[Problem to work on]: Show every line from the entries that follow which holds the word "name".

--- START ---

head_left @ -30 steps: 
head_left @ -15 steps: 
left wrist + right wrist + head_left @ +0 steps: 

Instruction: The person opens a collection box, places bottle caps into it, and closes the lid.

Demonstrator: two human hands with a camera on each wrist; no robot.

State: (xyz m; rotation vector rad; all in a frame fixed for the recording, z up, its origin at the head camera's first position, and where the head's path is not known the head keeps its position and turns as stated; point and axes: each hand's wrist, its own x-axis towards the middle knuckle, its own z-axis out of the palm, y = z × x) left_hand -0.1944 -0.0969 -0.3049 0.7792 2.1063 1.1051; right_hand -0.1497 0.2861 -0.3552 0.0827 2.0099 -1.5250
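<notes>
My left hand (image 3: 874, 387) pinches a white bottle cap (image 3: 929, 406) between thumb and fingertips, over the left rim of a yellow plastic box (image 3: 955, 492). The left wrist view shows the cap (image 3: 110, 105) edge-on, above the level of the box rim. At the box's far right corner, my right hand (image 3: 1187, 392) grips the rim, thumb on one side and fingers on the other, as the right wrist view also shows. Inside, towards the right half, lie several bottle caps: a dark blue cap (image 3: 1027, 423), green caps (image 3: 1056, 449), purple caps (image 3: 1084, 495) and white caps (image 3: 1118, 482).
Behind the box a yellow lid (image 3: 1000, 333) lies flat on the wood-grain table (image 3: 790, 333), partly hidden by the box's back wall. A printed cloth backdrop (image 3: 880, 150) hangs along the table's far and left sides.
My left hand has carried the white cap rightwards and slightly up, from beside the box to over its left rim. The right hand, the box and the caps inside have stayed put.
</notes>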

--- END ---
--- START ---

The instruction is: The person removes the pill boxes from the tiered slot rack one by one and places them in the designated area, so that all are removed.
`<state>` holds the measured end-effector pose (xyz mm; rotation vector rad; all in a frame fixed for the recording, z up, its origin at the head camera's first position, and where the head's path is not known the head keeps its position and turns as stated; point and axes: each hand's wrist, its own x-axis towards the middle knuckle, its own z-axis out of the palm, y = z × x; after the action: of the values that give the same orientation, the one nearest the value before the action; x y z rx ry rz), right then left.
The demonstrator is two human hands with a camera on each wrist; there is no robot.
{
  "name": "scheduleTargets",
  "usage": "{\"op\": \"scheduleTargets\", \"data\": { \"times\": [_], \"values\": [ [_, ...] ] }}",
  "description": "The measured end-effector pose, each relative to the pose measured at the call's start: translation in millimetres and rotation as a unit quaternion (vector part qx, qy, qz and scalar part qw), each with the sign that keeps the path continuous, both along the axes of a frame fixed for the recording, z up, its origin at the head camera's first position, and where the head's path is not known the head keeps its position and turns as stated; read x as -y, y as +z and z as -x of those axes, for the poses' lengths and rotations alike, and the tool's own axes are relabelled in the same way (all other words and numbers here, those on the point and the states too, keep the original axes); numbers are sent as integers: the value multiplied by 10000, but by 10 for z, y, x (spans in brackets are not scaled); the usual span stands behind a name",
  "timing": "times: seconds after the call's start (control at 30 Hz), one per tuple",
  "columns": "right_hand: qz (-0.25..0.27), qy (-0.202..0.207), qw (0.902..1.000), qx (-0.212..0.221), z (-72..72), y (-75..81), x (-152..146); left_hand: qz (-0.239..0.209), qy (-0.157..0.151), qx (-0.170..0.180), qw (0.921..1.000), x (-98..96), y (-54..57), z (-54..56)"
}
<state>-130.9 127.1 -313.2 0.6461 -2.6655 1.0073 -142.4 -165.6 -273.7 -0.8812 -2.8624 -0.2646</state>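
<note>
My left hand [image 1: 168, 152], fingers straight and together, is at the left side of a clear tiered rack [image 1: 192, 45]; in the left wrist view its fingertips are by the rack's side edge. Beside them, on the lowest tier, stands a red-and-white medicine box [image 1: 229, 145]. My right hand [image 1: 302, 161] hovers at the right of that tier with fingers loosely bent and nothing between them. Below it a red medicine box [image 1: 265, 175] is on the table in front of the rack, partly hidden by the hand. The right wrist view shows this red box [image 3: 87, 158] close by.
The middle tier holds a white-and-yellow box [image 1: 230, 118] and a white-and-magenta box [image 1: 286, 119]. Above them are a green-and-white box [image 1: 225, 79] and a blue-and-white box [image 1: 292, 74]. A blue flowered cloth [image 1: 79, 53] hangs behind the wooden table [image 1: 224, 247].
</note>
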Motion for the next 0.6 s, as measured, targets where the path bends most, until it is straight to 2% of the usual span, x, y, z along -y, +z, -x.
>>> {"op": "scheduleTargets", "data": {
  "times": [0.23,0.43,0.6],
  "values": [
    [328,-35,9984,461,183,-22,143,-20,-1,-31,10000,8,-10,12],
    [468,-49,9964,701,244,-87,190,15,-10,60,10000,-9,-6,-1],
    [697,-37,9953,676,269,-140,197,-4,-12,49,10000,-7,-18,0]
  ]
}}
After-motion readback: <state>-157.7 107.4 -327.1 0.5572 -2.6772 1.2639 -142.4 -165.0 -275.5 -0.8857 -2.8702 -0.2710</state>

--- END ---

[Response to the task]:
  "name": "scheduleTargets",
  "description": "The measured end-effector pose, each relative to the pose measured at the call's start: translation in millimetres and rotation as a unit quaternion (vector part qx, qy, qz and scalar part qw), each with the sign that keeps the path continuous, both along the axes of a frame fixed for the recording, z up, its origin at the head camera's first position, and where the head's path is not known the head keeps its position and turns as stated; read x as -y, y as +z and z as -x of those axes, for the poses' lengths and rotations alike, and the tool's own axes are relabelled in the same way (all other words and numbers here, those on the point and the states too, keep the original axes); numbers are sent as integers: the value multiplied by 10000, but by 10 for z, y, x (spans in brackets are not scaled); the usual span stands behind a name",

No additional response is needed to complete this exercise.